FIG. 14 is a view illustrating a network configuration example of a statistical model M3 in a case where a modality of an object is a video. The statistical model M3 includes a video encoder M31, a text encoder M32, a fuser M33 and an answer text converter M34. The video encoder M31 is an encoding network layer that outputs a feature (hereinafter, a video feature) of the input video. The text encoder M32 is an encoding network layer that outputs a text feature of the input question text. The fuser M33 outputs a fused feature of the video feature output from the video encoder M31 and the text feature output from the text encoder M32. The fuser M33 may be a module that performs addition calculation or concatenation or an encoding network layer. The answer text converter M34 is a decoding network layer that converts the fused feature output from the fuser M33 into a language sequence of natural language that represents an answer text.

FIG. 15 is a view illustrating a network configuration example of a statistical model M4 in a case where a modality of an object is audio. The statistical model M4 includes a audio encoder M41, a text encoder M42, a fuser M43 and an answer text converter M44. The audio encoder M41 is an encoding network layer that outputs a feature (hereinafter, a audio feature) of the input audio. The text encoder M42 is an encoding network layer that outputs a text feature of the input question text. The fuser M43 outputs a fused feature of the audio feature output from the audio encoder M41 and the text feature output from the text encoder M42. The fuser M43 may be a module that performs addition calculation or concatenation or may be an encoding network layer.
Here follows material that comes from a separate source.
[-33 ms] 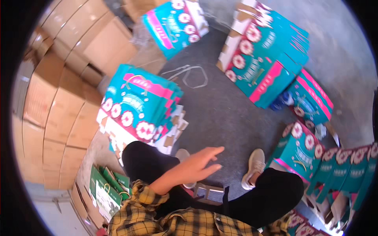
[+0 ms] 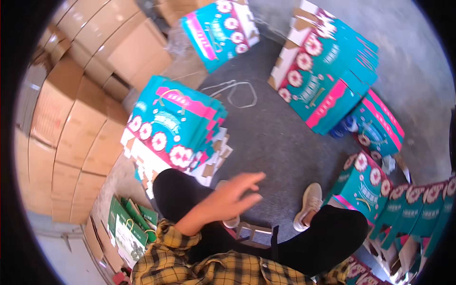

The answer text converter M44 is a decoding network layer that converts the fused feature output from the fuser M43 into a language sequence of natural language representing an answer text.

FIG. 16 is a view illustrating a network configuration example of a statistical model M5 in a case where a modality of an object is a three-dimensional point cloud. The statistical model M5 includes a three-dimensional point cloud encoder M51, a text encoder M52, a fuser M53 and an answer text converter M54. The three-dimensional point cloud encoder M51 is an encoding network layer that outputs a feature (hereinafter, a three-dimensional point cloud feature) of the input three-dimensional point cloud. The text encoder M52 is an encoding network layer that outputs a text feature of the input question text. The fuser M53 outputs a fused feature of the three-dimensional point cloud feature output from the three-dimensional point cloud encoder M51 and the text feature output from the text encoder M52. The fuser M53 may be a module that performs addition calculation or concatenation or may be an encoding network layer. The answer text converter M54 is a decoding network layer that converts the fused feature output from the fuser M53 into a language sequence of natural language representing an answer text.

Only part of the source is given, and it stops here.